EXERCISE PROMPT:
Give back exactly the lines of the material below that start at the line containing "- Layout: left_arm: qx" and end at the line containing "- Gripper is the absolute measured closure", and no others.

[[ DATASET EXCERPT open ]]

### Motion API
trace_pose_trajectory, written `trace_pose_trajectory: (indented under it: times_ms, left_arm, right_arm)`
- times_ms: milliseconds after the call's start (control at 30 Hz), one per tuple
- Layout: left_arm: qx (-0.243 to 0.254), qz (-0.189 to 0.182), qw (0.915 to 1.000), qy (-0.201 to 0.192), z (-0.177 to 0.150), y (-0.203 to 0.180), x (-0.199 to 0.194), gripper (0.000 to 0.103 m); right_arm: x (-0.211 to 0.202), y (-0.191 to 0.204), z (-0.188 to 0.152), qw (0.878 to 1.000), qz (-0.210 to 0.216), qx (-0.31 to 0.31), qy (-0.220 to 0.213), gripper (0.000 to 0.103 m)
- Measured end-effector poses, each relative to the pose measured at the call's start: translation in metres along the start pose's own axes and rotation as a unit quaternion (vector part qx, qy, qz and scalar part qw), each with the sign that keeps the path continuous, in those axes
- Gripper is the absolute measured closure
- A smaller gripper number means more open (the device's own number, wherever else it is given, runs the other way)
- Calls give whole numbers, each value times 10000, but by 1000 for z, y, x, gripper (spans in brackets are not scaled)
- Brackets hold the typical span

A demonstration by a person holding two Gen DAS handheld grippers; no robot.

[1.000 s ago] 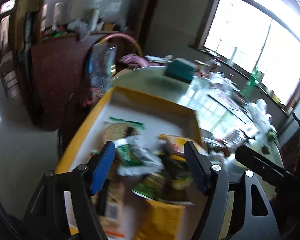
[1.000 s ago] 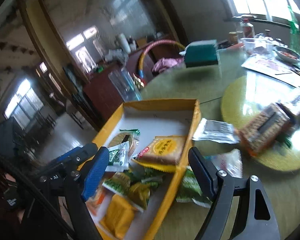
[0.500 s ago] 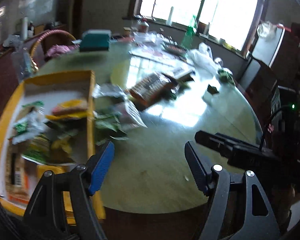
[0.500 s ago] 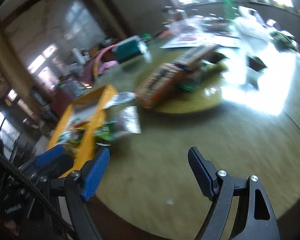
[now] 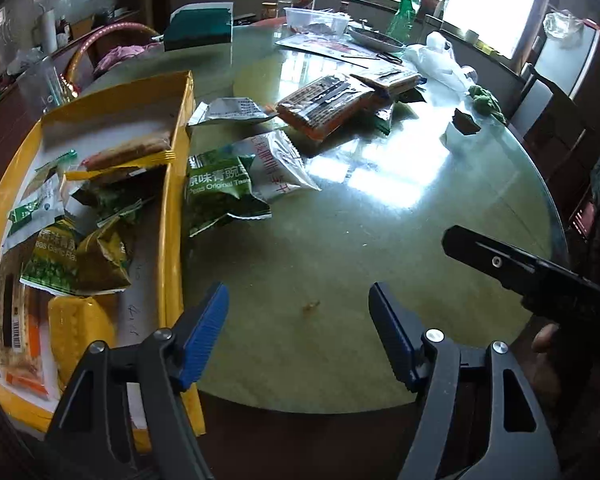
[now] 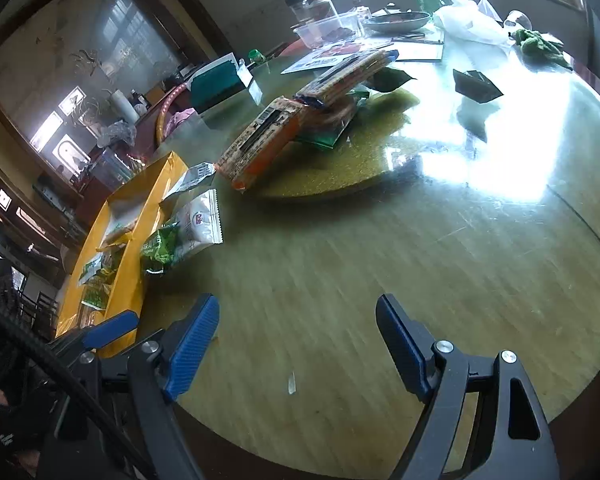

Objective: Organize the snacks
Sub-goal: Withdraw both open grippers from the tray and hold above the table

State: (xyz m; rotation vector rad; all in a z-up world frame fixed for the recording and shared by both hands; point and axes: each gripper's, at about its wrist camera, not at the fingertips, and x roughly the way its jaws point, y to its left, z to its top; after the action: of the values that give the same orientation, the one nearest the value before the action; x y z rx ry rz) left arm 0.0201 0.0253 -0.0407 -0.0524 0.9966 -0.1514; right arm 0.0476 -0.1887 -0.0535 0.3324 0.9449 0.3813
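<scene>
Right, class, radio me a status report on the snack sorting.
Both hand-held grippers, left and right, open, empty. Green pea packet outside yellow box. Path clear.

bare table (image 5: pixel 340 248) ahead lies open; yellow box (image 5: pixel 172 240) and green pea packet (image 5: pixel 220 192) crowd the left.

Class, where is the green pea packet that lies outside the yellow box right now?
In the left wrist view, the green pea packet lies on the table against the yellow box, partly overlapping the white packet.

The left gripper (image 5: pixel 298 316) and right gripper (image 6: pixel 298 330) hover side by side, jaws spread wide (nothing between them).
</scene>
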Motion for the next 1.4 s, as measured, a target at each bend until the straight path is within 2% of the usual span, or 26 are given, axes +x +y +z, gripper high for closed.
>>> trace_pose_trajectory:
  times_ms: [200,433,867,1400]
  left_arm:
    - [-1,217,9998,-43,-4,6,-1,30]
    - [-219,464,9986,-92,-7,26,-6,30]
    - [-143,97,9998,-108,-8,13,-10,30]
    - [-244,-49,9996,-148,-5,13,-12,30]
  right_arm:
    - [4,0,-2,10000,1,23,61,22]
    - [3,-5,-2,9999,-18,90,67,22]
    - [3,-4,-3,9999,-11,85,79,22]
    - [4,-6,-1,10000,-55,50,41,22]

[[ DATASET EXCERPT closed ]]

COMPLETED EXERCISE:
- Layout: left_arm: qx (-0.243 to 0.254), qz (-0.189 to 0.182), qw (0.915 to 1.000), qy (-0.201 to 0.192), z (-0.177 to 0.150), y (-0.203 to 0.180), x (-0.199 to 0.194), gripper (0.000 to 0.103 m); right_arm: x (-0.211 to 0.202), y (-0.191 to 0.204), z (-0.188 to 0.152), qw (0.878 to 1.000), qz (-0.210 to 0.216), qx (-0.31 to 0.31), qy (-0.220 to 0.213), gripper (0.000 to 0.103 m)
- Measured end-effector poses, each relative to the pose measured at the call's start: translation in metres along the start pose's own axes and rotation as a unit quaternion (vector part qx, qy, qz and scalar part qw), each with the sign that keeps the path continuous, in those axes
- Gripper is the absolute measured closure

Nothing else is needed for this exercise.